## Your assignment
Leave out any pictures and transcribe all other data below exactly.
+---+
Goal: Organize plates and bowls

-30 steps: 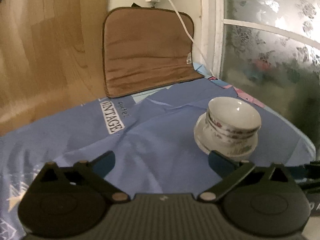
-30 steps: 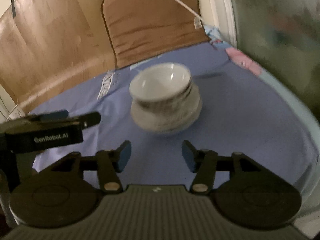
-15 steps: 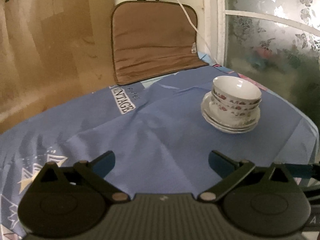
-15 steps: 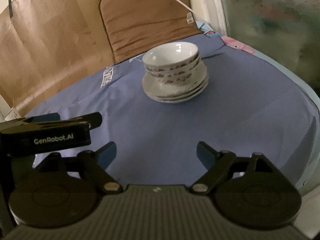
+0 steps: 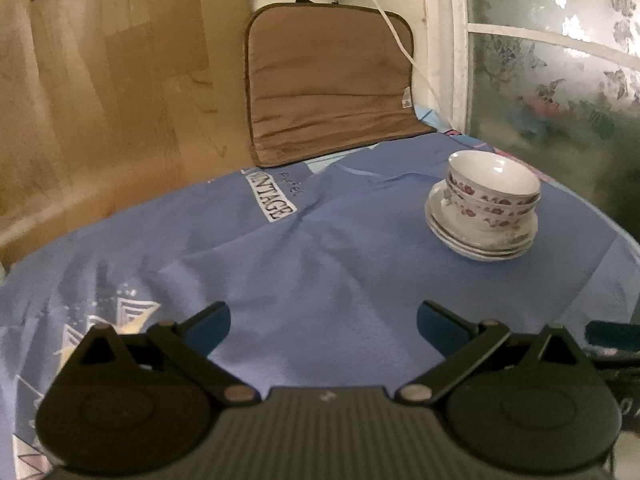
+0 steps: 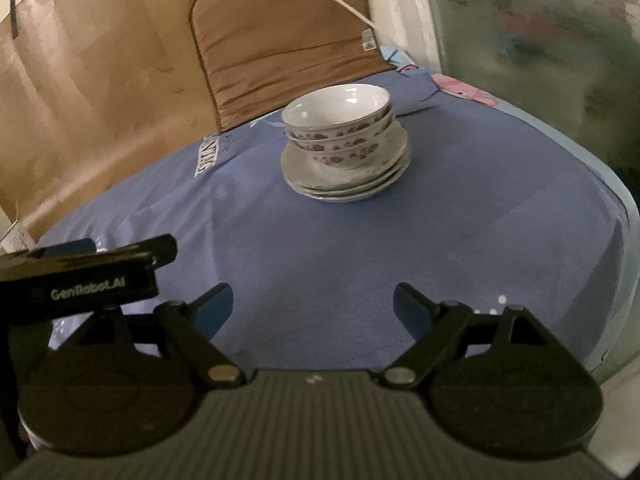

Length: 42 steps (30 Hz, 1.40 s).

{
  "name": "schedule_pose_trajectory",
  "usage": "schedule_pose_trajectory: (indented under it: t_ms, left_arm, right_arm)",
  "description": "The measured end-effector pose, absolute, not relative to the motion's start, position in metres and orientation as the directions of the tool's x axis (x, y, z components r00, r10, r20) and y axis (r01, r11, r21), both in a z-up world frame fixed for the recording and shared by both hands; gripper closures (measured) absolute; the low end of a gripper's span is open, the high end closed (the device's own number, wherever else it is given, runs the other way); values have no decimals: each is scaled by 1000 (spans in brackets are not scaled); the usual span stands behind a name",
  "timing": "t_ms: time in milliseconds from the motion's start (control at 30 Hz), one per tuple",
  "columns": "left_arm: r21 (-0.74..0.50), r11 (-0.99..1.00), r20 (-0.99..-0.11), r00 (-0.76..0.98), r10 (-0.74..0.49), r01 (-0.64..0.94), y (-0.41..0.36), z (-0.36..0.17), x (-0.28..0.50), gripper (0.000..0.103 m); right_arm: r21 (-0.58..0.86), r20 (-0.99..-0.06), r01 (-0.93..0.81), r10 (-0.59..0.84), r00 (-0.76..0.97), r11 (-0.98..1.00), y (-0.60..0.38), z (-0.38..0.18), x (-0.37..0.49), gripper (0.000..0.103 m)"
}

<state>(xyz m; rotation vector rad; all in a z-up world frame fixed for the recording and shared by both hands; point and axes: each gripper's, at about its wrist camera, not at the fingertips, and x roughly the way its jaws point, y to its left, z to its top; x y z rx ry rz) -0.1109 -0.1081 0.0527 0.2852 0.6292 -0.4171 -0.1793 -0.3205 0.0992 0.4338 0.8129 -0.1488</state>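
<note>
A stack of crockery sits right of centre in the left wrist view and upper centre in the right wrist view. Three floral bowls [image 6: 340, 128] nest inside one another on top of a pile of pale plates [image 6: 348, 178], bowls above and plates below, probably because the wide flat pieces make the steadier base. The pile stands alone on a blue cloth [image 5: 320, 264] covering the bench, with a white "VINTAGE" label printed on it to the left of the stack.

The left gripper [image 5: 323, 322] hovers low in its frame, its jaws spread wide and holding nothing. The right gripper [image 6: 313, 304] does the same in its own view, well apart from the stack. Nothing lies between either gripper and the crockery.

Behind, a brown cushion [image 5: 332, 80] leans upright against the wall, with a white cable [image 5: 394, 36] hanging across it. Brown wood panelling [image 5: 100, 92] fills the upper left, and frosted floral glass [image 5: 560, 80] fills the right edge.
</note>
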Motion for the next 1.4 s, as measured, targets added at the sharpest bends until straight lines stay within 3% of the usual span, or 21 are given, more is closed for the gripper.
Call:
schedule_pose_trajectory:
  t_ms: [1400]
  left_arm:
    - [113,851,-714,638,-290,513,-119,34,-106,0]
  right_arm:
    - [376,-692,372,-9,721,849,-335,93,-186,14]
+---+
## Answer space
Goal: Organize plates and bowls

-30 steps: 
-30 steps: 
-15 steps: 
-15 steps: 
+0 steps: 
+0 steps: 

Length: 42 steps (30 Hz, 1.40 s).

{
  "name": "schedule_pose_trajectory",
  "usage": "schedule_pose_trajectory: (indented under it: t_ms, left_arm, right_arm)",
  "description": "The measured end-effector pose, absolute, not relative to the motion's start, position in metres and orientation as the directions of the tool's x axis (x, y, z components r00, r10, r20) and y axis (r01, r11, r21), both in a z-up world frame fixed for the recording and shared by both hands; gripper closures (measured) absolute; the low end of a gripper's span is open, the high end closed (the device's own number, wherever else it is given, runs the other way); values have no decimals: each is scaled by 1000 (spans in brackets are not scaled); the usual span stands behind a name",
  "timing": "t_ms: time in milliseconds from the motion's start (control at 30 Hz), one per tuple",
  "columns": "left_arm: r21 (-0.74..0.50), r11 (-0.99..1.00), r20 (-0.99..-0.11), r00 (-0.76..0.98), r10 (-0.74..0.49), r01 (-0.64..0.94), y (-0.41..0.36), z (-0.36..0.17), x (-0.28..0.50), gripper (0.000..0.103 m); right_arm: r21 (-0.58..0.86), r20 (-0.99..-0.06), r01 (-0.93..0.81), r10 (-0.59..0.84), r00 (-0.76..0.97), r11 (-0.98..1.00), y (-0.60..0.38), z (-0.38..0.18), x (-0.37..0.49), gripper (0.000..0.103 m)"
}

<state>(xyz m; rotation vector rad; all in a z-up world frame fixed for the recording and shared by both hands; point and axes: each gripper's, at about its wrist camera, not at the fingertips, and x roughly the way its jaws point, y to its left, z to its top; x y z rx ry rz) -0.1109 -0.1081 0.0527 0.2852 0.6292 -0.4171 -0.1793 -0.3205 0.0992 0.4338 0.8129 -0.1488</state>
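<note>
A stack of crockery sits right of centre in the left wrist view and upper centre in the right wrist view. Three floral bowls [image 6: 340, 128] nest inside one another on top of a pile of pale plates [image 6: 348, 178], bowls above and plates below, probably because the wide flat pieces make the steadier base. The pile stands alone on a blue cloth [image 5: 320, 264] covering the bench, with a white "VINTAGE" label printed on it to the left of the stack.

The left gripper [image 5: 323, 322] hovers low in its frame, its jaws spread wide and holding nothing. The right gripper [image 6: 313, 304] does the same in its own view, well apart from the stack. Nothing lies between either gripper and the crockery.

Behind, a brown cushion [image 5: 332, 80] leans upright against the wall, with a white cable [image 5: 394, 36] hanging across it. Brown wood panelling [image 5: 100, 92] fills the upper left, and frosted floral glass [image 5: 560, 80] fills the right edge.
</note>
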Motion for the next 1.4 s, as measured, targets added at the sharpest bends until straight lines stay within 3% of the usual span, or 21 are given, more is closed for the gripper.
Call:
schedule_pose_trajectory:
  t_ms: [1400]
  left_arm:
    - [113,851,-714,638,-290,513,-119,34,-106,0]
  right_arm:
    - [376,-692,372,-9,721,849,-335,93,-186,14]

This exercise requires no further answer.